Don’t cram new material. You’re done learning. You’re just priming your memory.
What To Focus On (And What To Skip)
Focus on this:
- The domain where you scored lowest on your first attempt
- Hands-on labs: type the commands, don’t just watch videos
- Scenario questions: they make up 30–40% of LPIC-1 difficulty
- Your test provider’s official practice exams (they match the real exam tone)
Skip this:
- Retaking all four domains equally
- Advanced topics beyond the LPIC-1 scope (Docker, Kubernetes, Ansible—save this for LPIC-2)
- Memorizing command flags you’ll never see on the exam
- Videos longer than 10 minutes on single topics (they’re padding)
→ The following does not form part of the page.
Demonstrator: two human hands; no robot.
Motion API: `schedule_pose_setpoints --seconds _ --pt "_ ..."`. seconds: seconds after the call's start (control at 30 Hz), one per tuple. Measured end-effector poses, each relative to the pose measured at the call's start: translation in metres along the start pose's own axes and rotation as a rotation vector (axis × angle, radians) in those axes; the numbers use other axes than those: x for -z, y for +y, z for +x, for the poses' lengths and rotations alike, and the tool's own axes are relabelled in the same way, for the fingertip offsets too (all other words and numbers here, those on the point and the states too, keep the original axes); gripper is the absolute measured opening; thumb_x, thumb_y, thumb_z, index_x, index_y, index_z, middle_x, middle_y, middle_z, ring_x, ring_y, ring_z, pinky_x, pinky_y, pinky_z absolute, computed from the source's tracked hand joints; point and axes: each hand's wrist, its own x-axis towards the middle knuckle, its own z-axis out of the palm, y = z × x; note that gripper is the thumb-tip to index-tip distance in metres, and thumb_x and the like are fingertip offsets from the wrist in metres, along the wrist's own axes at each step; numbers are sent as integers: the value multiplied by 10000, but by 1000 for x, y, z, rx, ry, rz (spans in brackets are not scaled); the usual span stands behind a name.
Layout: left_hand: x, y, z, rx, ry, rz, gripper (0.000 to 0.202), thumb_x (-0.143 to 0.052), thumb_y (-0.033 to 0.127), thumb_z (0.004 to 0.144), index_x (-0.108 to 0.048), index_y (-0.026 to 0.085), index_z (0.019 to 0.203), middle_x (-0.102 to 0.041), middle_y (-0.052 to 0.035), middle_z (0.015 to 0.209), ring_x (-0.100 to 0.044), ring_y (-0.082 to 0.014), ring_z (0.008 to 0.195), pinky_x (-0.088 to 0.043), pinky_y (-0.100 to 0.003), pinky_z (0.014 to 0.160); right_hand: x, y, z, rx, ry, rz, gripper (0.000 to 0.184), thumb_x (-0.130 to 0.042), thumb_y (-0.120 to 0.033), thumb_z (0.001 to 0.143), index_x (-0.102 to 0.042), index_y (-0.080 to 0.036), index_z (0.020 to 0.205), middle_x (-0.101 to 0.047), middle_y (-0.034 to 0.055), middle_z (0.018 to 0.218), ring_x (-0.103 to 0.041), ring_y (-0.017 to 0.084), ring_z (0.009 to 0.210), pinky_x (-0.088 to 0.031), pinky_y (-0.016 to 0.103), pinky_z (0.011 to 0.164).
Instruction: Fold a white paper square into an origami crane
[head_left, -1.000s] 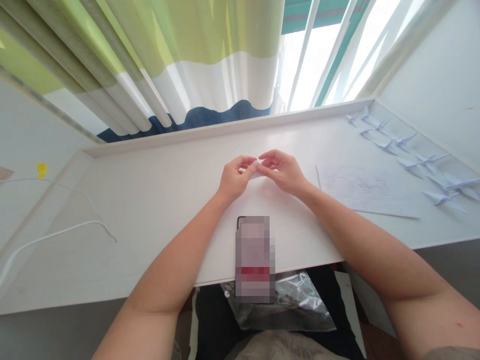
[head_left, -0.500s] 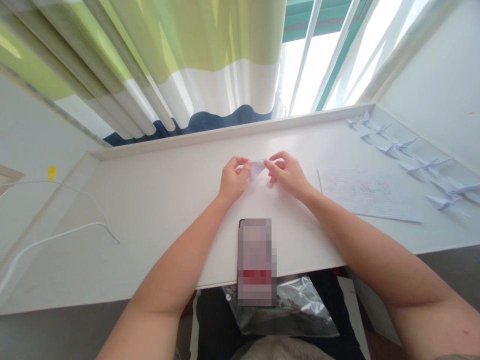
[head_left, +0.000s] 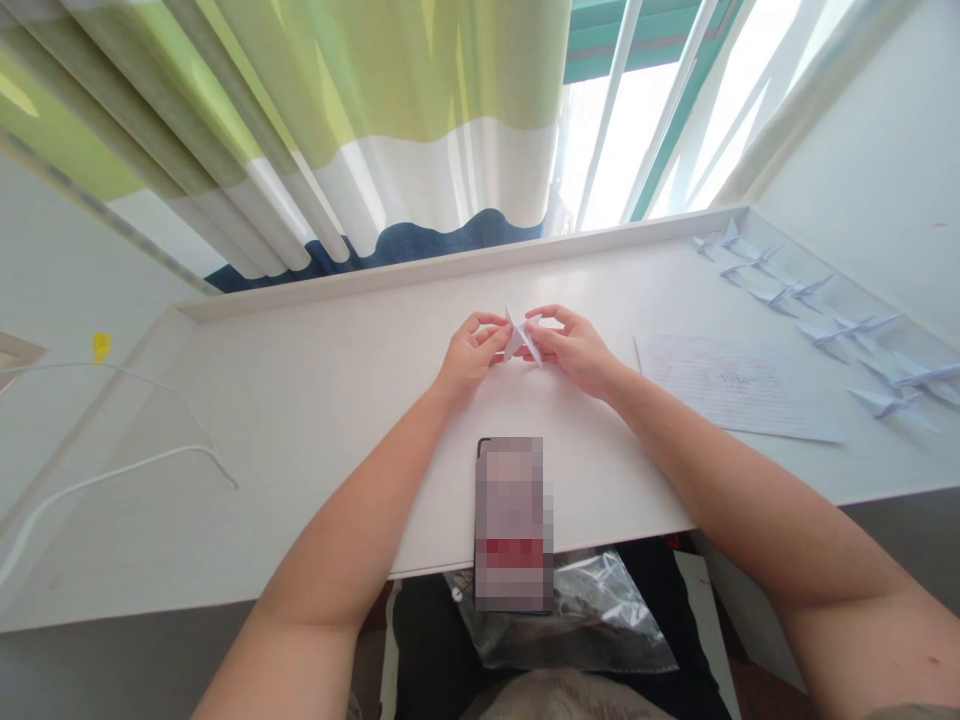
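Note:
A small white folded paper piece (head_left: 523,340) with pointed flaps is held just above the white desk. My left hand (head_left: 474,355) pinches it from the left, fingers closed on the paper. From the right, my right hand (head_left: 571,347) grips the other side, its fingers partly behind the paper. Thin points stick out at its top and bottom. Several folded white paper cranes (head_left: 847,330) lie along the desk's right side. Between them and my right hand is a flat stack of printed paper sheets (head_left: 735,385).
A phone (head_left: 514,520) with a blurred screen lies at the desk's front edge, over a clear plastic bag (head_left: 577,640) on my lap. A white cable (head_left: 150,455) runs across the desk's left side. Behind the desk hang a striped curtain (head_left: 450,100) and a window.
The paper has turned from a flat triangular shape into one with spread points. Both hands have shifted slightly, and my right fingers have come closer around the paper.

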Motion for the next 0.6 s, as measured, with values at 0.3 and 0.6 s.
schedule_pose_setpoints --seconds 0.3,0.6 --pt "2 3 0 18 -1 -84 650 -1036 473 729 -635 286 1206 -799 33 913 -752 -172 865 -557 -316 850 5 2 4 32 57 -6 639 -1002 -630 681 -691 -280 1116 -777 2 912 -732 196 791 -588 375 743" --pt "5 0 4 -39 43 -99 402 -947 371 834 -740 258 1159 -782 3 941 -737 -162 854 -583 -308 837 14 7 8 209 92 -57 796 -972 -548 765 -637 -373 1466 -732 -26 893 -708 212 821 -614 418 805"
- Second and third practice test providers (stick with one trusted source)
Your Next Move
Do this today, not tomorrow:
- Open your test report or your email confirmation from your first LPIC-1 attempt.
- Take one full-length practice test from the same provider you used before.
- Record your score by domain (or by question type if domains aren’t listed).
- Identify the domain where you scored lowest.
- Write down that domain name and your score in that domain.
Send that to yourself in an email. That’s your target. That’s the only thing you’re fixing for the next six weeks.
You don’t need a new study plan. You need a targeted repair plan. This is it.